Work item
Within the entries below, find the portion that opens with the line containing "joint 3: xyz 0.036" and closes with the line containing "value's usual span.". Retype that portion exactly and only.

Given records
+ + +

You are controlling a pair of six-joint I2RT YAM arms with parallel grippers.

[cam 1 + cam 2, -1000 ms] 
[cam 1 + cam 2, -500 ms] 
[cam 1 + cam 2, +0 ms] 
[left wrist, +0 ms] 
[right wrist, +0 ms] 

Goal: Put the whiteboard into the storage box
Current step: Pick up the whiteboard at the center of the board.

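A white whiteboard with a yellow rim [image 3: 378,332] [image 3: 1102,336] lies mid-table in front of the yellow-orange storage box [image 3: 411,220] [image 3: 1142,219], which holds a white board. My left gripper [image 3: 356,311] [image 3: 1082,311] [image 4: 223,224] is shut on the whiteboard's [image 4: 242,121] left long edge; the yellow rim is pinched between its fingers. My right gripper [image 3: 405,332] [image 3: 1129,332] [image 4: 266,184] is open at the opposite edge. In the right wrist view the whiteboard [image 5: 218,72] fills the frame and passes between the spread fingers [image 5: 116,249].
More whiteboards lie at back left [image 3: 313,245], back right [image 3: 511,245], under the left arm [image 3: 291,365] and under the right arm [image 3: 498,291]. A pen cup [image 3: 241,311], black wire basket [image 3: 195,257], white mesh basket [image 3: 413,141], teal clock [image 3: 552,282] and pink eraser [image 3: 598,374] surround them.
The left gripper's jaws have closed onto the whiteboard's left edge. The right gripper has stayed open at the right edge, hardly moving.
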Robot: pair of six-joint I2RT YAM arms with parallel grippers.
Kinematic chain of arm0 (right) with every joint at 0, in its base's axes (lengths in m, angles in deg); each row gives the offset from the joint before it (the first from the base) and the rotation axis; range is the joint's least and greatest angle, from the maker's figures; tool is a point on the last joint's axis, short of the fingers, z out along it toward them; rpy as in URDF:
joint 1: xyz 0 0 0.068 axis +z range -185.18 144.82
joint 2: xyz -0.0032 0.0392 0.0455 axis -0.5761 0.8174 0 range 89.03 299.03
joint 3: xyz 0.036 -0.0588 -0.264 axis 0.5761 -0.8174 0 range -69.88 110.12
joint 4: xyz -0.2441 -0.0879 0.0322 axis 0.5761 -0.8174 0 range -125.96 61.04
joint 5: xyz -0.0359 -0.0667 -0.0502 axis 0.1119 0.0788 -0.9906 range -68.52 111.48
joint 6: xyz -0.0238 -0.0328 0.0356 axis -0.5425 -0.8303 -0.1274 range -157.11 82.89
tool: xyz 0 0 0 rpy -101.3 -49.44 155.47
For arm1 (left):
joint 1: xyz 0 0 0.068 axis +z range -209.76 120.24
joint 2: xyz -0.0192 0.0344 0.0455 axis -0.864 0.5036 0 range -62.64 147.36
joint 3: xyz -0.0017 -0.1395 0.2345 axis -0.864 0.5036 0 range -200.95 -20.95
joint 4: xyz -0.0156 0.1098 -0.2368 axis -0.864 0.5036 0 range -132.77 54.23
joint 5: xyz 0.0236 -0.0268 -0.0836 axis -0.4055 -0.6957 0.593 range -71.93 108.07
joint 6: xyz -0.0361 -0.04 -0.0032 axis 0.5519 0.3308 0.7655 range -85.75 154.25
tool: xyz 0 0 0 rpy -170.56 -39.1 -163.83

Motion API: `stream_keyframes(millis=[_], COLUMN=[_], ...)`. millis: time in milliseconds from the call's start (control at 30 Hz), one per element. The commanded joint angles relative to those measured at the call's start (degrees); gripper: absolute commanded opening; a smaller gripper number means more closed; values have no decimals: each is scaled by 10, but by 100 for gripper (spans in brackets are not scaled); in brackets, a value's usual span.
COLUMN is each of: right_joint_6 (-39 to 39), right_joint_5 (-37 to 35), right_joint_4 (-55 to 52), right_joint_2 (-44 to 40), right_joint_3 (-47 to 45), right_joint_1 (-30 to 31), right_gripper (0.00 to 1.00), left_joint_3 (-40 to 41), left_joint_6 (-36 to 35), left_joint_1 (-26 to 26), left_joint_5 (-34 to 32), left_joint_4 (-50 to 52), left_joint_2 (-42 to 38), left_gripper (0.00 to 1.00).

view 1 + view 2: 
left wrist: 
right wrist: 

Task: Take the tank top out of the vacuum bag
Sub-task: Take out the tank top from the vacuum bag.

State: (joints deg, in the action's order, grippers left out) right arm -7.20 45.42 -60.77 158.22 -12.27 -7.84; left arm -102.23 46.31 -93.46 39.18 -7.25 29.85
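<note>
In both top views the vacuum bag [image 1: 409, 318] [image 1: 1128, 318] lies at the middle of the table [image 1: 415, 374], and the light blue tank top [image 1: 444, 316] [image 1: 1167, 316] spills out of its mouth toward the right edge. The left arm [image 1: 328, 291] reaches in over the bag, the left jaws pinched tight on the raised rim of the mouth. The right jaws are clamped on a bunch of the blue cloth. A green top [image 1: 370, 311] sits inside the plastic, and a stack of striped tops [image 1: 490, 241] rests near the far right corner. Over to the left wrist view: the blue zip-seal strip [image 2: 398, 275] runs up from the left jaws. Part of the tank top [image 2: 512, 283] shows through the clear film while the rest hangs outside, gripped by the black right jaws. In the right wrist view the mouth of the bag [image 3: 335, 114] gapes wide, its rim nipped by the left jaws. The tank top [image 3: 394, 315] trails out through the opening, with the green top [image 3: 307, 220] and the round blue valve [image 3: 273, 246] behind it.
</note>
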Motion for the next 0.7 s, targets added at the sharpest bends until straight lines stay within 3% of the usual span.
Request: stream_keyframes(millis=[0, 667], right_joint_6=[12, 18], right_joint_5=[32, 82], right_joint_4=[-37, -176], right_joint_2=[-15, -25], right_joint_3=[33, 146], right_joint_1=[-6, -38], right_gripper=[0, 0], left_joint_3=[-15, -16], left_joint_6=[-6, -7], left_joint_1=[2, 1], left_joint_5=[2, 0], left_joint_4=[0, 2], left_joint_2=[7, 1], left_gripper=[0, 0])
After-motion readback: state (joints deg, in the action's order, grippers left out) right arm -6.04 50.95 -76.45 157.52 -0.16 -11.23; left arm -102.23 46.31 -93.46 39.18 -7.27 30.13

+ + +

Finished exercise
joint 3: xyz 0.036 -0.0588 -0.264 axis 0.5761 -0.8174 0 range -69.88 110.12
joint 4: xyz -0.2441 -0.0879 0.0322 axis 0.5761 -0.8174 0 range -125.96 61.04
joint 5: xyz -0.0359 -0.0667 -0.0502 axis 0.1119 0.0788 -0.9906 range -68.52 111.48
joint 6: xyz -0.0238 -0.0328 0.0356 axis -0.5425 -0.8303 -0.1274 range -157.11 82.89
tool: xyz 0 0 0 rpy -101.3 -49.44 155.47
For arm1 (left):
joint 1: xyz 0 0 0.068 axis +z range -209.76 120.24
joint 2: xyz -0.0192 0.0344 0.0455 axis -0.864 0.5036 0 range -62.64 147.36
joint 3: xyz -0.0017 -0.1395 0.2345 axis -0.864 0.5036 0 range -200.95 -20.95
joint 4: xyz -0.0156 0.1098 -0.2368 axis -0.864 0.5036 0 range -132.77 54.23
joint 5: xyz 0.0236 -0.0268 -0.0836 axis -0.4055 -0.6957 0.593 range -71.93 108.07
joint 6: xyz -0.0361 -0.04 -0.0032 axis 0.5519 0.3308 0.7655 range -85.75 154.25
tool: xyz 0 0 0 rpy -170.56 -39.1 -163.83

Motion API: `stream_keyframes(millis=[_], COLUMN=[_], ...)`. millis: time in milliseconds from the call's start (control at 30 Hz), one per element. The commanded joint angles relative to those measured at the call's start (degrees); gripper: absolute commanded opening; a smaller gripper number means more closed; values have no decimals: each is scaled by 10, but by 100 for gripper (spans in brackets are not scaled); in brackets, a value's usual span.

That brings the answer to completion.